You know when the end of a song so beautiful it makes you float away? Sometimes it makes you cry because life is sad and ugly and lonely and beautiful and finite and wrong and right and all things inbetween? The second half of this song by Deerhunter is like that.
I've seen the band Deerhunter live many times, and push comes to shove, they are my favorite rock band of the past couple of decades. The last time I saw them was on February 27, 2019 at Brooklyn Steel, a venue that I had never been to before that night. The music blog We All Want Someone to Shout For posted some super nice images of that night here. Their discography is long and deep and massive, and I've written them about them before here at Joy of Speed many times, including here and here and here and here.
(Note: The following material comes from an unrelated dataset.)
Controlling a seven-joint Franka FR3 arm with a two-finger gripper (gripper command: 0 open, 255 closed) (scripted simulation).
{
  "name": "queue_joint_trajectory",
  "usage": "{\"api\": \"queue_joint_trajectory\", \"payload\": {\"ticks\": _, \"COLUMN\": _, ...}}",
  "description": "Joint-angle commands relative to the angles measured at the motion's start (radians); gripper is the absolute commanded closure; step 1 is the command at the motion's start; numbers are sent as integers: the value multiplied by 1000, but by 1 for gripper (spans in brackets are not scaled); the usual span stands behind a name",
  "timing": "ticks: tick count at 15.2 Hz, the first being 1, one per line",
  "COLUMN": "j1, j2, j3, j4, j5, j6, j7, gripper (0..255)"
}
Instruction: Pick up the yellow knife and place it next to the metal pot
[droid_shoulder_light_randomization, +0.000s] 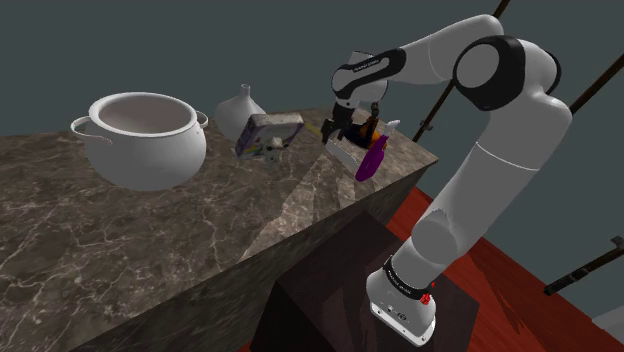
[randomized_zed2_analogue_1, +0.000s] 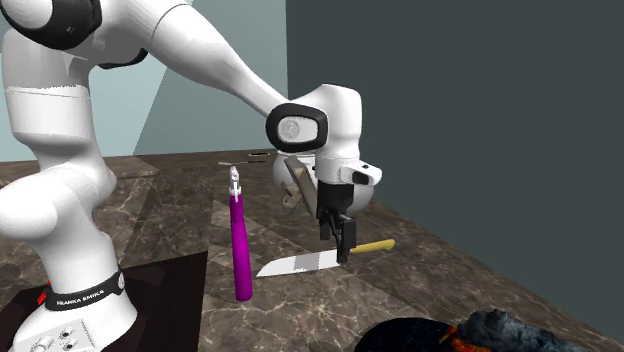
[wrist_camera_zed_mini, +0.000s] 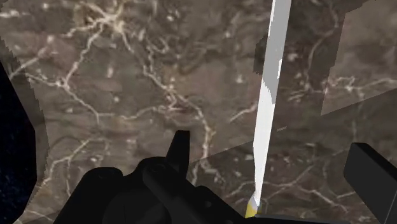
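- Nearest the wrist camera, the two black fingers (wrist_camera_zed_mini: 374, 181) stand apart and grip nothing. One is on each side of the knife with the white blade and yellow handle (wrist_camera_zed_mini: 267, 108), and neither touches it.
- Judging from that straddle, the fingers (randomized_zed2_analogue_1: 345, 240) hang point-down over the spot where blade meets handle, so that a descent and a squeeze would catch the knife across its narrow width.
- That knife (randomized_zed2_analogue_1: 300, 264) lies flat on the brown marble table (randomized_zed2_analogue_1: 180, 215), near the table's corner by the arm's stand, with its handle toward the table's edge.
- A slim purple stick with a pale tip (randomized_zed2_analogue_1: 240, 245) stands upright just beside the blade and could be knocked.
- The round white two-handled pot (droid_shoulder_light_randomization: 145, 150) sits well apart, toward the table's opposite end, so the carry will be long.
- Around the table rise dark grey walls, over a red floor (droid_shoulder_light_randomization: 520, 300).
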Motion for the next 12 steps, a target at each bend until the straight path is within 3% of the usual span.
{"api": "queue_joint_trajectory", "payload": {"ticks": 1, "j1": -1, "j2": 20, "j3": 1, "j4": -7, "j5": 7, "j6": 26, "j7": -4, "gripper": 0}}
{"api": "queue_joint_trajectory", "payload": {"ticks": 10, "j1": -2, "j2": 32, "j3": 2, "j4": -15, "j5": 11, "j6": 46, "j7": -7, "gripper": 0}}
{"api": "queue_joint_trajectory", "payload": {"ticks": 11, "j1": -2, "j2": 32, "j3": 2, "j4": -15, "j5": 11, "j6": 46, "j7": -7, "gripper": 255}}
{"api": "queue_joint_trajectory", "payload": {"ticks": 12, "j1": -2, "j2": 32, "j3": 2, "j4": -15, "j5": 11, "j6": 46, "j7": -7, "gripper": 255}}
Like everything they have ever released, their last album, Why Hasn't Everything Already Disappeared (2019), was also quite good and concluded with a beautiful track "Nocturne," which is, perhaps, an allusion to Chopin's "Nocturnes," the short 21 piano pieces that Chopin is most famously known for. Coincidentally or not, bits and pieces of Chopin's "Nocturnes" feature in the movie Deer Hunter (1978).
Anyway, the track "Nocturne" is a real treat, especially its last half, specializing in the kind of instrumental minimalist repetitious blissout that releases you from the song, and shoots you into outer space.